Maria
Yudina was such a brilliant classical pianist, she survived the Great Terror,
even though she made no secret of her Orthodox faith and her contempt for
Stalin’s brutal regime. According to a story mostly considered apocryphal, she
was dragged back for a repeat concert performance (with full orchestra) after
Stalin requested [demanded] a recording of her live radio broadcast of Mozart’s
Concerto No. 23. That true-in-spirit
historical legend inadvertently ignites a political crisis in Armando Iannucci’s
The Death of Stalin, which screens during the 2018 Sundance Film Festival
in Park City.
The
poor, harried director of Moscow Radio does indeed call back Yudina and the
orchestra to accommodate Stalin’s whims. She is not inclined to be so
agreeable, but her participation is quickly purchased.
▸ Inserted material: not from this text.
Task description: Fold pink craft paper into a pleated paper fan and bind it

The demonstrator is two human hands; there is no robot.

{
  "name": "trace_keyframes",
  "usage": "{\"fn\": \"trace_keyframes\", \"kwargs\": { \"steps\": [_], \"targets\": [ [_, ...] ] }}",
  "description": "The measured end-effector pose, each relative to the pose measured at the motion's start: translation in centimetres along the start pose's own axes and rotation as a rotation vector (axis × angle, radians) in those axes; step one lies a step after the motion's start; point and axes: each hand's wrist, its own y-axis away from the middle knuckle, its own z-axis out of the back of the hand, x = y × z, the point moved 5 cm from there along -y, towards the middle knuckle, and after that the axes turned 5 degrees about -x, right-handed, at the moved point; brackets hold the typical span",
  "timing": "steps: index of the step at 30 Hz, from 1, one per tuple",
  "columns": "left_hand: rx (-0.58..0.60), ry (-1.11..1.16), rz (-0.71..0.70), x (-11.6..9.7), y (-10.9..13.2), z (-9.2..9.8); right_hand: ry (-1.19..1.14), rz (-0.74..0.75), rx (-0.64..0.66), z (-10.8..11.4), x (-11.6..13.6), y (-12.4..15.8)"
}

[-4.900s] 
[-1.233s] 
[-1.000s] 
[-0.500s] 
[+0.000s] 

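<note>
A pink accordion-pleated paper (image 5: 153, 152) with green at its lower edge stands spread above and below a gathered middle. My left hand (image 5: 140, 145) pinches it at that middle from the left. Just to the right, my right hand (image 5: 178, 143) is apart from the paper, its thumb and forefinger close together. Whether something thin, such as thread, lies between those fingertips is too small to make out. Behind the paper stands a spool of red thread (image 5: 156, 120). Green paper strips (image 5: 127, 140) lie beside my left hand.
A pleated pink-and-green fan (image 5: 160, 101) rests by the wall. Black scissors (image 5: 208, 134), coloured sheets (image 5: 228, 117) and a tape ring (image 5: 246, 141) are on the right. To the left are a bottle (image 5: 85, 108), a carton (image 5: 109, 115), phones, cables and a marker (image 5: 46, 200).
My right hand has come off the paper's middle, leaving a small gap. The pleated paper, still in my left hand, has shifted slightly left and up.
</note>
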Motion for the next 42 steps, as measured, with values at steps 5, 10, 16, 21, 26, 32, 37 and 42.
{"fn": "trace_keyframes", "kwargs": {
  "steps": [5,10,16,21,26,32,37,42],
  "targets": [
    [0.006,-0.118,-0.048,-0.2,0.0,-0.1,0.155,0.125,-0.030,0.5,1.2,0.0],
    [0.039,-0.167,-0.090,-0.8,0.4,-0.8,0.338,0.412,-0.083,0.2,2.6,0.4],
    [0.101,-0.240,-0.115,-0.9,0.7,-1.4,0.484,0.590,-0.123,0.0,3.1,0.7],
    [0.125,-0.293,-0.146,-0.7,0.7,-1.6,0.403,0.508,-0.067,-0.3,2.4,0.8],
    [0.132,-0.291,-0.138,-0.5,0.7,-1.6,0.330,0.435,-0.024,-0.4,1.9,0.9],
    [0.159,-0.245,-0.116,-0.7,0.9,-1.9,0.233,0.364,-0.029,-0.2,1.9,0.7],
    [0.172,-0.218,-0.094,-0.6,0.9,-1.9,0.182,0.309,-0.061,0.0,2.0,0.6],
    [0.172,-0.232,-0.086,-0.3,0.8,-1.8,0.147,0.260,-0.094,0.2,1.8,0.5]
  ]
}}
It is also an
opportunity for her to slip a personal note of pointed condemnation to Stalin,
who is so surprised to be criticized in such terms, he has a massive coronary
and dies.
Of
course, this ignites a power struggle within the Central Committee. Technically,
the pompous Georgy Malenkov is next in line as the Deputy General Secretary,
but the real contenders are Lavrentiy Beria, the sadistic chief of the NKVD and
Nikita Khrushchev, the closest thing to a reformer in Stalin’s inner circle.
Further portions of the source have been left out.